### Task statement
With the images removed, transcribe the listing that follows exactly.

### Dataset excerpt
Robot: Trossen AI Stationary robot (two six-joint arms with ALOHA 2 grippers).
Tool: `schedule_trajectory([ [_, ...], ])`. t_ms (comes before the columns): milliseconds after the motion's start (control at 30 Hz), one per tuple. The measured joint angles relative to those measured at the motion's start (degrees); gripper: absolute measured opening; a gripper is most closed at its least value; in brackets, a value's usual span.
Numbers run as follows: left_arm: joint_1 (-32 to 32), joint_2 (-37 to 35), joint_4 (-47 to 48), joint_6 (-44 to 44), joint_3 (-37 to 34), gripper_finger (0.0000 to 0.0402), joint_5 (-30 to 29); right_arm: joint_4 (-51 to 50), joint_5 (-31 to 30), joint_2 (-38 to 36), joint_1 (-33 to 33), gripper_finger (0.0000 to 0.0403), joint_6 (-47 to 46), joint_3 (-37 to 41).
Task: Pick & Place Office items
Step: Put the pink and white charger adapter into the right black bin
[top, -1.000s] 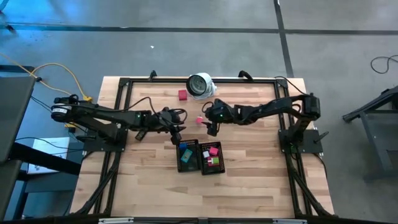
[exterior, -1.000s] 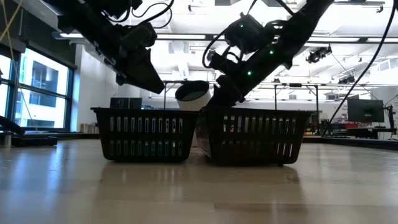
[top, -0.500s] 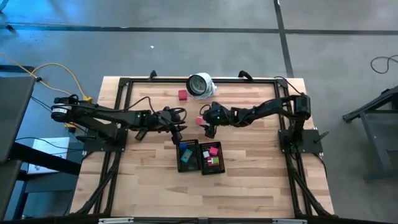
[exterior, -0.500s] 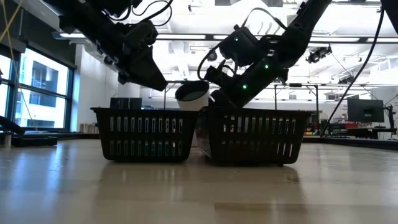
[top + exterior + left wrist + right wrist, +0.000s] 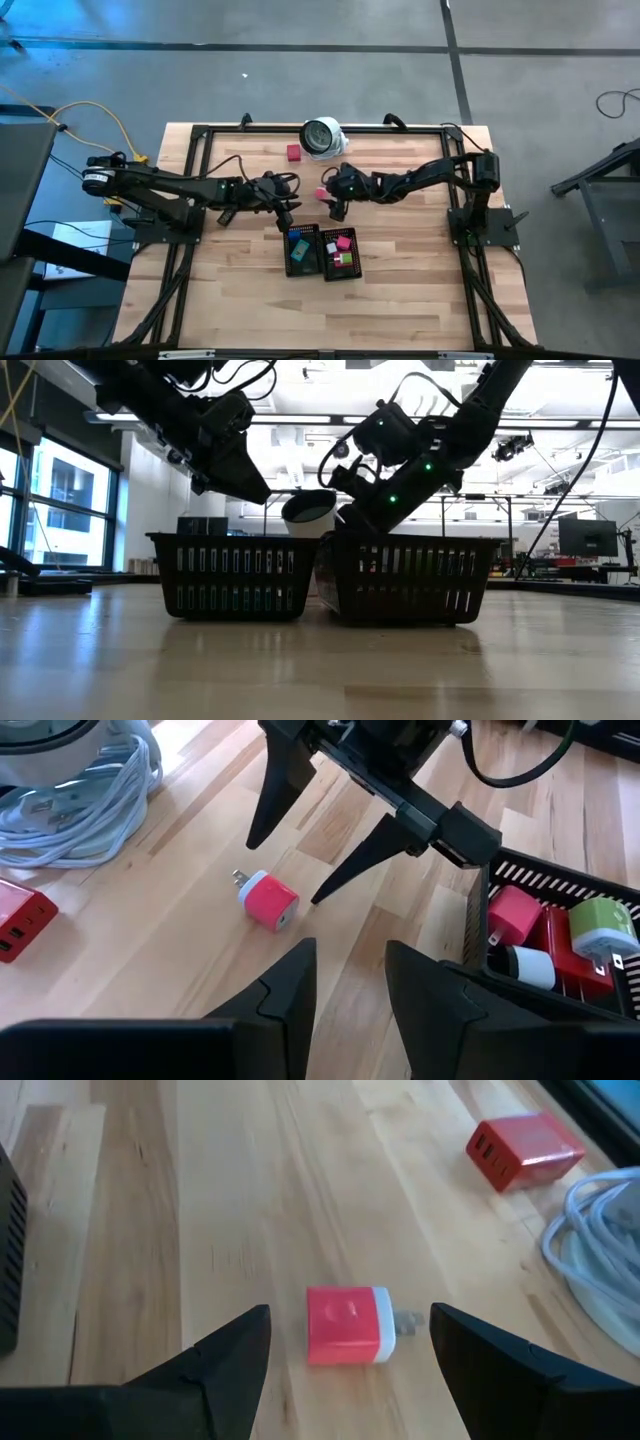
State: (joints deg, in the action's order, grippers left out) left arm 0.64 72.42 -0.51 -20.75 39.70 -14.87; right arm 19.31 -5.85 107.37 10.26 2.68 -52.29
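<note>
Right gripper (image 5: 350, 1350) stands wide open just over the pink plug (image 5: 348, 1325), one finger on each side of it and neither touching; nothing is held. That plug lies on its side on the bare wooden table (image 5: 420, 270), its metal prongs sticking out from a white end, just behind the two black trays and apart from them. Seen from the other arm, the same pink plug (image 5: 268, 902) sits below the right gripper's two spread fingers.

Left gripper (image 5: 350, 982) hovers near the left tray (image 5: 301, 250), its fingers narrow with a small gap, empty. The right tray (image 5: 560, 900) beside it holds pink, red, green and white pieces; the left tray holds blue ones.

Farther back on the table lies a red charger block (image 5: 523, 1150), next to a coil of white cable (image 5: 70, 795) at the foot of a round white-and-grey object (image 5: 322, 136).
</note>
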Motion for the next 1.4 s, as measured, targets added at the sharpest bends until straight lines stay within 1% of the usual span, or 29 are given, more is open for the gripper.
schedule_trajectory([
  [200,-0.01,0.00,0.00,0.00,0.00,0.0118,1.39,-2.40,0.03,0.20,-0.01,0.0261,-0.02,0.00],
  [333,-0.02,0.00,-0.02,0.00,0.00,0.0118,1.62,-0.12,0.90,3.01,-0.02,0.0261,-0.87,-0.08],
  [433,-0.02,0.00,-0.04,0.00,0.00,0.0118,1.64,0.30,1.35,6.44,-0.02,0.0261,-1.15,-1.83],
  [533,-0.02,0.00,-0.01,-0.04,0.00,0.0118,1.64,0.66,0.85,7.62,-0.11,0.0261,-1.05,-3.43],
  [733,-0.11,-0.02,0.24,-0.09,-0.02,0.0118,1.66,1.67,-1.43,6.81,0.02,0.0261,0.36,-4.01],
  [967,-0.11,0.00,0.33,0.12,-0.02,0.0118,1.66,1.92,-1.51,6.84,0.02,0.0257,0.58,-4.03],
  [1067,-0.11,0.00,0.48,0.15,-0.02,0.0118,1.65,1.91,-1.49,6.83,0.02,0.0242,0.59,-4.04],
  [1167,-0.11,-0.01,0.49,0.15,-0.02,0.0118,1.65,1.99,-1.49,6.82,0.02,0.0219,0.59,-4.04],
  [1267,-0.11,0.00,0.50,0.16,-0.02,0.0118,1.64,1.93,-1.49,6.82,0.02,0.0187,0.35,-4.04],
  [1400,-0.11,0.00,0.50,0.17,-0.02,0.0118,1.65,1.99,-1.49,6.80,0.02,0.0134,0.33,-4.04],
])
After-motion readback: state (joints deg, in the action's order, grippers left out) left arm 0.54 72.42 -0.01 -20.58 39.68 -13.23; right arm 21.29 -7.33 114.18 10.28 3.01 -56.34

### Written solution
Robot: Trossen AI Stationary robot (two six-joint arms with ALOHA 2 grippers).
Tool: `schedule_trajectory([ [_, ...], ])`. t_ms (comes before the columns): milliseconds after the motion's start (control at 30 Hz), one per tuple. The measured joint angles relative to those measured at the motion's start (degrees); gripper: absolute measured opening; a gripper is most closed at its least value; in brackets, a value's usual span.
Numbers run as follows: left_arm: joint_1 (-32 to 32), joint_2 (-37 to 35), joint_4 (-47 to 48), joint_6 (-44 to 44), joint_3 (-37 to 34), gripper_finger (0.0000 to 0.0402), joint_5 (-30 to 29); right_arm: joint_4 (-51 to 50), joint_5 (-31 to 30), joint_2 (-38 to 36), joint_1 (-33 to 33), gripper_finger (0.0000 to 0.0403), joint_6 (-47 to 46), joint_3 (-37 to 41).
Task: Pick & Place Office items
Step: Put the pink and white charger adapter into the right black bin
[top, -1.000s] 
[exterior, -1.000s] 
[top, -0.500s] 
[exterior, -0.500s] 
[top + exterior + left wrist + right wrist, +0.000s] 
State: (joints deg, in the action's order, grippers left out) left arm 0.64 72.42 -0.51 -20.75 39.70 -14.87; right arm 19.31 -5.85 107.37 10.26 2.68 -52.29
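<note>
Right gripper (image 5: 350, 1350) stands wide open just over the pink plug (image 5: 348, 1325), one finger on each side of it and neither touching; nothing is held. That plug lies on its side on the bare wooden table (image 5: 420, 270), its metal prongs sticking out from a white end, just behind the two black trays and apart from them. Seen from the other arm, the same pink plug (image 5: 268, 902) sits below the right gripper's two spread fingers.

Left gripper (image 5: 350, 982) hovers near the left tray (image 5: 301, 250), its fingers narrow with a small gap, empty. The right tray (image 5: 560, 900) beside it holds pink, red, green and white pieces; the left tray holds blue ones.

Farther back on the table lies a red charger block (image 5: 523, 1150), next to a coil of white cable (image 5: 70, 795) at the foot of a round white-and-grey object (image 5: 322, 136).
</note>
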Motion for the next 1.4 s, as measured, targets added at the sharpest bends until straight lines stay within 1% of the usual span, or 29 are given, more is open for the gripper.
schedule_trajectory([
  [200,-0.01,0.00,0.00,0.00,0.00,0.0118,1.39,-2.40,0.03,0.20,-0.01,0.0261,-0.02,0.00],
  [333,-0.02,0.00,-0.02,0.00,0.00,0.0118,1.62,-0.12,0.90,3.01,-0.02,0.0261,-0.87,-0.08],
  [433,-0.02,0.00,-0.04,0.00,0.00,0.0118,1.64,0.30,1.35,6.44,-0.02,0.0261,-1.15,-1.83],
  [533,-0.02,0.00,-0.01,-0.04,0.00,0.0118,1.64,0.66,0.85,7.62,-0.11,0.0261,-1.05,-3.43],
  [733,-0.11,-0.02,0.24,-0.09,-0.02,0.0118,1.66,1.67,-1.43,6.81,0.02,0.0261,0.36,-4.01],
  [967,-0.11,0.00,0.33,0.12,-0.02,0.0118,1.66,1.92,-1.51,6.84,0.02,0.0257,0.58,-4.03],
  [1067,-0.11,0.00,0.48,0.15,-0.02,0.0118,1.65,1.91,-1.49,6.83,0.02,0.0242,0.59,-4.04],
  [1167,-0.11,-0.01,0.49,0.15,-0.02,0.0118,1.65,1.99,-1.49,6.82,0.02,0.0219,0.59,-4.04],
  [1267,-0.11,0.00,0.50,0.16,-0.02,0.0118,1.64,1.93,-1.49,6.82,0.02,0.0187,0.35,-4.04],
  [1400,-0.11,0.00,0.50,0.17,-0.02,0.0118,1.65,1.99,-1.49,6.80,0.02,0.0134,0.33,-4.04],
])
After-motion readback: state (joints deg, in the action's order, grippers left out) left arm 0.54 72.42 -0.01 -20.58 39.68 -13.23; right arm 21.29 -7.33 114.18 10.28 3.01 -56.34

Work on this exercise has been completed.